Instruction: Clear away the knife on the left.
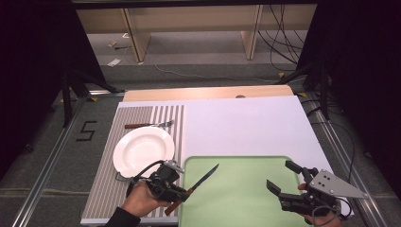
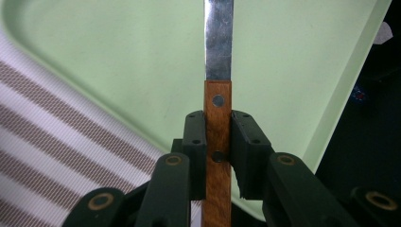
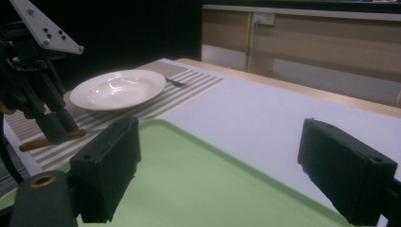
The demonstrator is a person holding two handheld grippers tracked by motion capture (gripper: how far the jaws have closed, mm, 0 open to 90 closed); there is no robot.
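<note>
Left gripper (image 1: 182, 193) clamps knife (image 1: 201, 182) by its wooden handle, blade raised over green tray (image 1: 246, 208); right gripper (image 1: 286, 182) hangs wide open, empty. Fork (image 1: 149, 125) already beyond plate (image 1: 143, 150); knife placement remains

Dim, soft overhead light leaves the surroundings black, with glare on the knife blade (image 2: 218, 40) and mild blur throughout.
</note>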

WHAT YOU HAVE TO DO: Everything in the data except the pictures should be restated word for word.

EXPECTED ANSWER:
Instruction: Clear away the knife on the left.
The demonstrator is a person holding two handheld grippers tracked by motion capture (gripper: how far the jaws have closed, mm, 0 open to 90 closed); there is no robot.
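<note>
Left gripper (image 1: 182, 193) clamps knife (image 1: 201, 182) by its wooden handle, blade raised over green tray (image 1: 246, 208); right gripper (image 1: 286, 182) hangs wide open, empty. Fork (image 1: 149, 125) already beyond plate (image 1: 143, 150); knife placement remains

Dim, soft overhead light leaves the surroundings black, with glare on the knife blade (image 2: 218, 40) and mild blur throughout.
</note>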

No more output is needed for this exercise.